WHAT IS NEEDED: Without the pictures, reproduce the entries below exactly.

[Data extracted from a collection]
*-*-*
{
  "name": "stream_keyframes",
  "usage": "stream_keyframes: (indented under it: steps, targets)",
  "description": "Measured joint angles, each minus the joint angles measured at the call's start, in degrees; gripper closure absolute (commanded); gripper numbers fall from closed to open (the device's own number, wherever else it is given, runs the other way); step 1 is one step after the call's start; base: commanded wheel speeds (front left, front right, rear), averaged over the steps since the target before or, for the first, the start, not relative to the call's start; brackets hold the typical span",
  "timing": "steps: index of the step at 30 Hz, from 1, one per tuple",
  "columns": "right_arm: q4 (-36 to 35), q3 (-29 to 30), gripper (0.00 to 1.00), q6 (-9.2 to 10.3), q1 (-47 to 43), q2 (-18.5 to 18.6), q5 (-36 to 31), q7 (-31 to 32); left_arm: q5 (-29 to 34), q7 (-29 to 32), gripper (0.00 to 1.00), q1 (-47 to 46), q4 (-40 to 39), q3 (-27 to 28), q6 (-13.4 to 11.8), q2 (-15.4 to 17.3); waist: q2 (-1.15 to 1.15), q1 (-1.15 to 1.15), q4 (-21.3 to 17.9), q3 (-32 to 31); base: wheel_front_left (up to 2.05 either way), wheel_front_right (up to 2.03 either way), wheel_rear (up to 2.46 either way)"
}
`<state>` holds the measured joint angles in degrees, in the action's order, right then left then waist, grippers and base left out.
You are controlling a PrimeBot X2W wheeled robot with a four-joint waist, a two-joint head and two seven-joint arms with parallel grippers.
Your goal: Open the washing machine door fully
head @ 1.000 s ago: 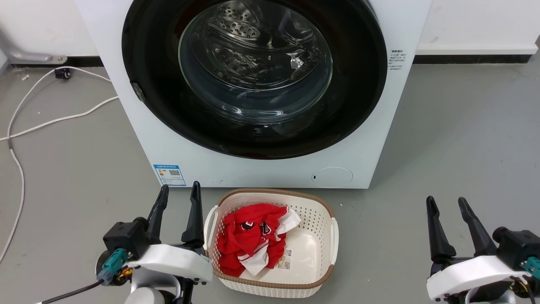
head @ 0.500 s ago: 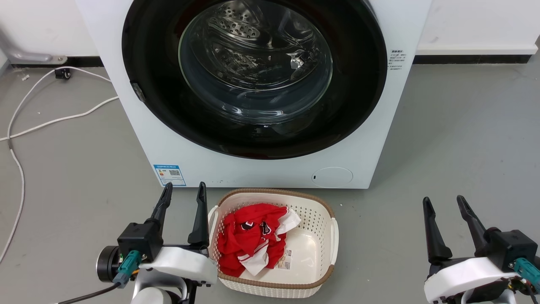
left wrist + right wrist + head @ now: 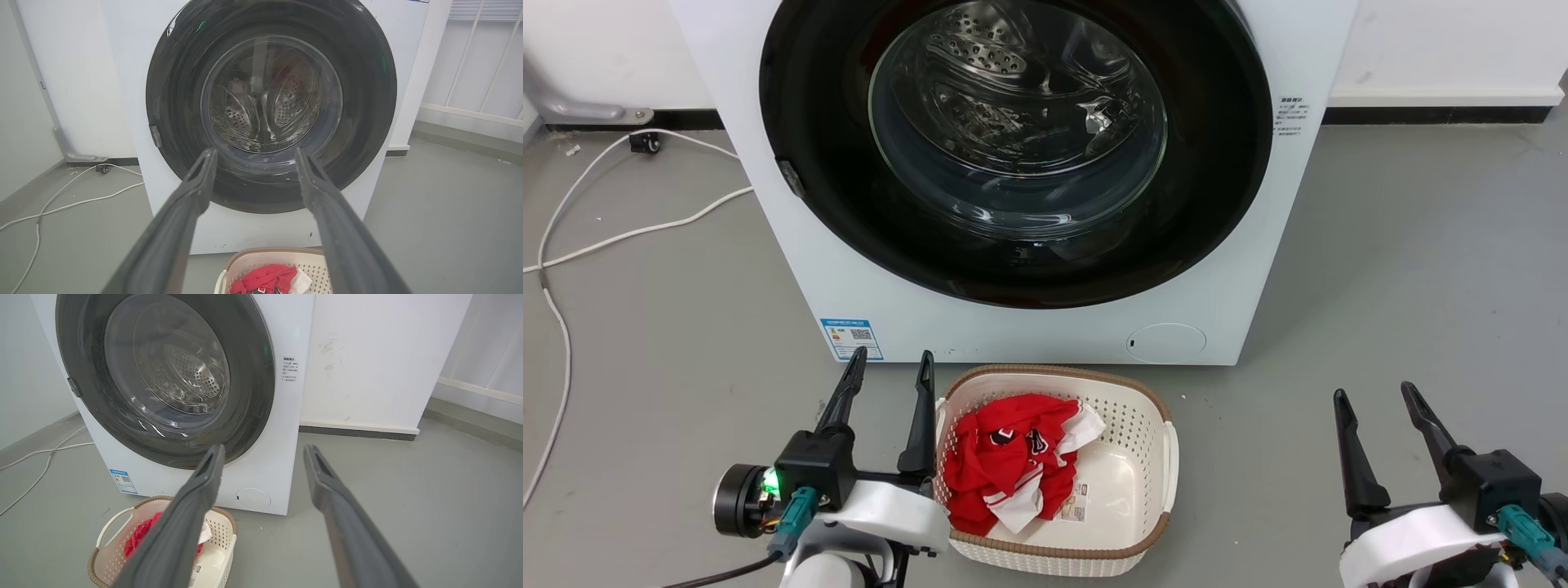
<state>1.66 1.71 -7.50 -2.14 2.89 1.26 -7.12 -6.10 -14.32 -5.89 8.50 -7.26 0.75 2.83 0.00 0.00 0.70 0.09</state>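
Cables (image 3: 645,229), white, trail across the grey floor (image 3: 1421,286) at far left. Next we meet the left gripper (image 3: 892,354) at lower left: its fingers stand parted and hold nothing, tips pointing toward the machine, just beside the left rim of the basket (image 3: 1058,370) and just below the blue label (image 3: 851,337). At centre stands the washing machine (image 3: 1029,331). The washing machine door (image 3: 1217,212) covers most of its white front and lies closed against it; through its clear window we make out the perforated steel drum (image 3: 980,49). The basket sits on the floor just in front of the machine and holds a red garment (image 3: 1005,457). A round cap (image 3: 1166,341) marks the machine's lower right. At far right the right gripper (image 3: 1373,390) is likewise spread and empty, well apart from the door.
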Motion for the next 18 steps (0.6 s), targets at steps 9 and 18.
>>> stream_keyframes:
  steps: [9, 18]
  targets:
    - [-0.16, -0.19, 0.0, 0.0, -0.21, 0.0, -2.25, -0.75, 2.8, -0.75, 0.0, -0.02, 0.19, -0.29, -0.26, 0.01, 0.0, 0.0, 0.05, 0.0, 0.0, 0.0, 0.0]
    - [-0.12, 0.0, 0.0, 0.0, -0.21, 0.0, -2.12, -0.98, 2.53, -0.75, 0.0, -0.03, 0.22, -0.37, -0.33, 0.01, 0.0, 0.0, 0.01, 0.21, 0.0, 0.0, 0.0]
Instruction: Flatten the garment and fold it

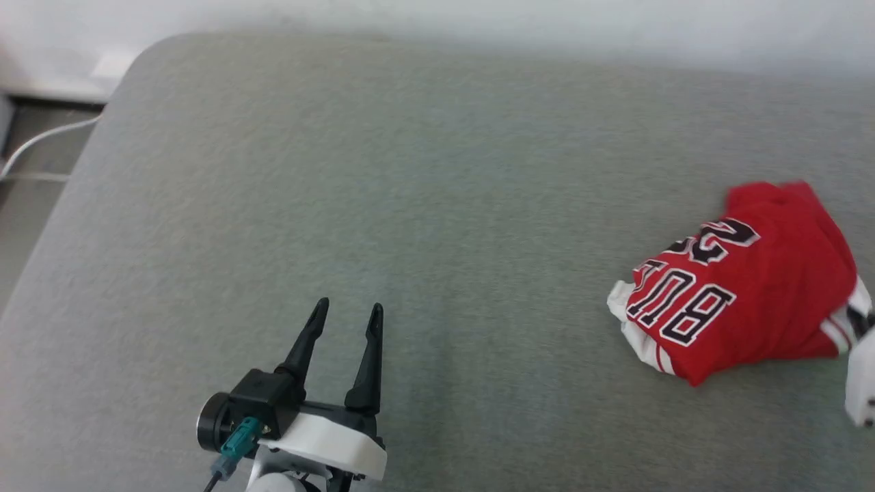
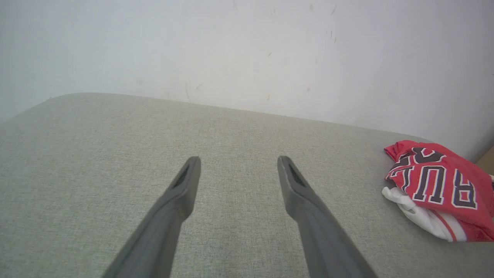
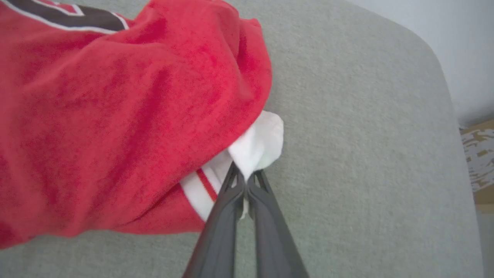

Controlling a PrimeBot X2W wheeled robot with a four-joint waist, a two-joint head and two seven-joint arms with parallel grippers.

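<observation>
The garment [image 1: 745, 287], a red jersey with black white-outlined letters and white striped sleeves, lies crumpled at the right side of the grey surface. It also appears at the right edge of the left wrist view [image 2: 440, 185]. My right gripper [image 3: 247, 175] is shut on a white sleeve [image 3: 258, 144] at the bundle's edge; in the head view its pale body [image 1: 861, 376] shows at the right border. My left gripper [image 1: 347, 316] stands open low over bare surface at the lower left, far from the garment, nothing between its fingers [image 2: 187, 177].
The grey padded table [image 1: 383, 191] has a rounded far-left corner, a white wall behind it. A white cable [image 1: 41, 140] runs over the floor at the left. A cardboard box [image 3: 478, 162] sits past the table's edge in the right wrist view.
</observation>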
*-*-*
RESPONSE TO THE EXERCISE:
{
  "name": "stream_keyframes",
  "usage": "stream_keyframes: (indented under it: steps, targets)",
  "description": "Measured joint angles, each minus the joint angles measured at the call's start, in degrees; gripper closure absolute (commanded); gripper numbers fall from closed to open (the device's own number, wherever else it is given, runs the other way); step 1 is one step after the call's start; base: commanded wheel speeds (front left, front right, rear), averaged over the steps since the target before or, for the first, the start, not relative to the call's start; brackets hold the typical span",
  "timing": "steps: index of the step at 30 Hz, from 1, one per tuple",
  "columns": "right_arm: q4 (-36 to 35), q3 (-29 to 30), gripper (0.00 to 1.00), q6 (-9.2 to 10.3), q1 (-47 to 43), q2 (-18.5 to 18.6), q5 (-36 to 31), q7 (-31 to 32); left_arm: q5 (-29 to 34), q7 (-29 to 32), gripper (0.00 to 1.00), q1 (-47 to 46), q4 (-40 to 39), q3 (-27 to 28), q6 (-13.4 to 11.8), q2 (-15.4 to 17.3); waist: q2 (-1.15 to 1.15), q1 (-1.15 to 1.15), q4 (-21.3 to 17.9), q3 (-32 to 31); base: wheel_front_left (up to 2.05 either way), wheel_front_right (up to 2.03 either way), wheel_rear (up to 2.46 either way)"
}
`<state>` holds the measured joint angles in degrees, in the action's order, right then left then waist, grippers and base left out.
You are controlling a PrimeBot X2W wheeled robot with a four-joint waist, a two-joint head and two seven-joint arms with parallel grippers.
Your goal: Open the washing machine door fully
head @ 1.000 s ago: 
head @ 0.500 s ago: 
left wrist + right wrist + head @ now: 
<state>1.66 1.71 -7.50 -2.14 2.89 1.26 -7.12 -6.10 -14.32 -5.89 8.50 -7.26 0.75 2.83 0.00 0.00 0.70 0.09</state>
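Cables (image 3: 645,229), white, trail across the grey floor (image 3: 1421,286) at far left. Next we meet the left gripper (image 3: 892,354) at lower left: its fingers stand parted and hold nothing, tips pointing toward the machine, just beside the left rim of the basket (image 3: 1058,370) and just below the blue label (image 3: 851,337). At centre stands the washing machine (image 3: 1029,331). The washing machine door (image 3: 1217,212) covers most of its white front and lies closed against it; through its clear window we make out the perforated steel drum (image 3: 980,49). The basket sits on the floor just in front of the machine and holds a red garment (image 3: 1005,457). A round cap (image 3: 1166,341) marks the machine's lower right. At far right the right gripper (image 3: 1373,390) is likewise spread and empty, well apart from the door.
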Motion for the next 18 steps (0.6 s), targets at steps 9 and 18.
>>> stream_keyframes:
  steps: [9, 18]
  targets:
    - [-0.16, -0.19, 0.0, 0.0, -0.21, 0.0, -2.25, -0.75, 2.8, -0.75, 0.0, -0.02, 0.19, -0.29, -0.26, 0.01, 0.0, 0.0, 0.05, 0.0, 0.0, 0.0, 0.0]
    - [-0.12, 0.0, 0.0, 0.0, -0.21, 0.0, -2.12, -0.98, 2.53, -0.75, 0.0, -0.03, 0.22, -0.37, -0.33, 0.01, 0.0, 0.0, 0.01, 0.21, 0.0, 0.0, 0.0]
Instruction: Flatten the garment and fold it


Controlling a PrimeBot X2W wheeled robot with a four-joint waist, a two-joint head and two seven-joint arms with parallel grippers.

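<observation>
The garment [image 1: 745, 287], a red jersey with black white-outlined letters and white striped sleeves, lies crumpled at the right side of the grey surface. It also appears at the right edge of the left wrist view [image 2: 440, 185]. My right gripper [image 3: 247, 175] is shut on a white sleeve [image 3: 258, 144] at the bundle's edge; in the head view its pale body [image 1: 861, 376] shows at the right border. My left gripper [image 1: 347, 316] stands open low over bare surface at the lower left, far from the garment, nothing between its fingers [image 2: 187, 177].
The grey padded table [image 1: 383, 191] has a rounded far-left corner, a white wall behind it. A white cable [image 1: 41, 140] runs over the floor at the left. A cardboard box [image 3: 478, 162] sits past the table's edge in the right wrist view.
</observation>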

There is no more output to give.